Nutritional scientists have determined that many of the more than 600,000 lives lost each year in developing countries through malnutrition and diet-caused disease could be saved by switching the color of the sweet potatoes eaten as a staple in many of these countries.
Those mostly endangered by the diet deficiency are young children or pregnant women says Betty Burri at USDA’s Western Human Nutrition Center at the United States Department of Agriculture.
In an article in this month’s Comprehensive Reviews of Food Science and Food Safety, Burri writes that although all varieties of sweet potatoes are nutritious, those that are orange may be the best source for vitamin A. The value of this tuber in countries plagued by vitamin A deficiency is enormous.
We’re lucky in North America where most of our sweet potatoes are deep, vivid orange, but in developing countries sweet potatoes can also be white, cream, yellow and purple.

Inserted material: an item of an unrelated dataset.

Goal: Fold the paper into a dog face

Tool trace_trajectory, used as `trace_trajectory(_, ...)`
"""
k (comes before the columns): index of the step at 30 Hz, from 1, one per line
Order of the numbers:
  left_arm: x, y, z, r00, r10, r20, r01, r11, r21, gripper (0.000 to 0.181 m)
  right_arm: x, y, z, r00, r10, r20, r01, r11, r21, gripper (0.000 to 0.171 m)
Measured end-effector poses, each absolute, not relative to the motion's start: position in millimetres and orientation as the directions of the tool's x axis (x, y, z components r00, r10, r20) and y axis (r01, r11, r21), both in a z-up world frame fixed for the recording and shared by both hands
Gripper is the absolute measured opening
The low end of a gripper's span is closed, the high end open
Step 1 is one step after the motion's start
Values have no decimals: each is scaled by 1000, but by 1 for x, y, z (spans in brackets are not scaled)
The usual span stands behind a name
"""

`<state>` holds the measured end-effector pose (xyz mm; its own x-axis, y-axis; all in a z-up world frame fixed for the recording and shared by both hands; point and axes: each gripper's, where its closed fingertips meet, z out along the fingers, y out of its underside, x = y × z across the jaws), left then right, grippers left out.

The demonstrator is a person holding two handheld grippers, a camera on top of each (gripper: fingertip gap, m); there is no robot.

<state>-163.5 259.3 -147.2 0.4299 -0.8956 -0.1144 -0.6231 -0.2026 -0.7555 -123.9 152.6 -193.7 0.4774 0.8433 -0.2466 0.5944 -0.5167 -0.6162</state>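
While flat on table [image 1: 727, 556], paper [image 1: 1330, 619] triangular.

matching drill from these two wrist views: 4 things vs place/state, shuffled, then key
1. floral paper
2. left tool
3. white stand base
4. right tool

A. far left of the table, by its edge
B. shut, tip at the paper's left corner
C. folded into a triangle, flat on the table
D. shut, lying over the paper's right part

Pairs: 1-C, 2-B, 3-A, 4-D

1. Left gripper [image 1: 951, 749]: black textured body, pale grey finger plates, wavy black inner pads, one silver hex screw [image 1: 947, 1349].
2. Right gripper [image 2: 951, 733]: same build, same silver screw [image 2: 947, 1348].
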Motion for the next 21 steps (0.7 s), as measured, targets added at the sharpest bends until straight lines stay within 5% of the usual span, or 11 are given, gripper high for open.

She says it would be ideal if it the food industry could find ways to increase the production and consumption of orange-fleshed sweet potatoes. Food companies could help by developing improved varieties of prolific, hard, disease and drought-resistant orange-fleshed sweet potatoes while developing and testing different food products made from sweet potatoes.
For example, one of the sweet potato products that international programs are testing is sweet potato flour, which can be made into biscuits and buns.
There are many good sources of vitamin A and pro-vitamin A carotenoids in the American diet, as well as access to orange sweet potatoes. However, in some parts of Africa the custom is to feed orange sweet potatoes to livestock and white sweet potatoes (which have very little pro-vitamin A carotenoids) to people– but Burri adds that there are ongoing educational programs to help these populations make better use of the crops.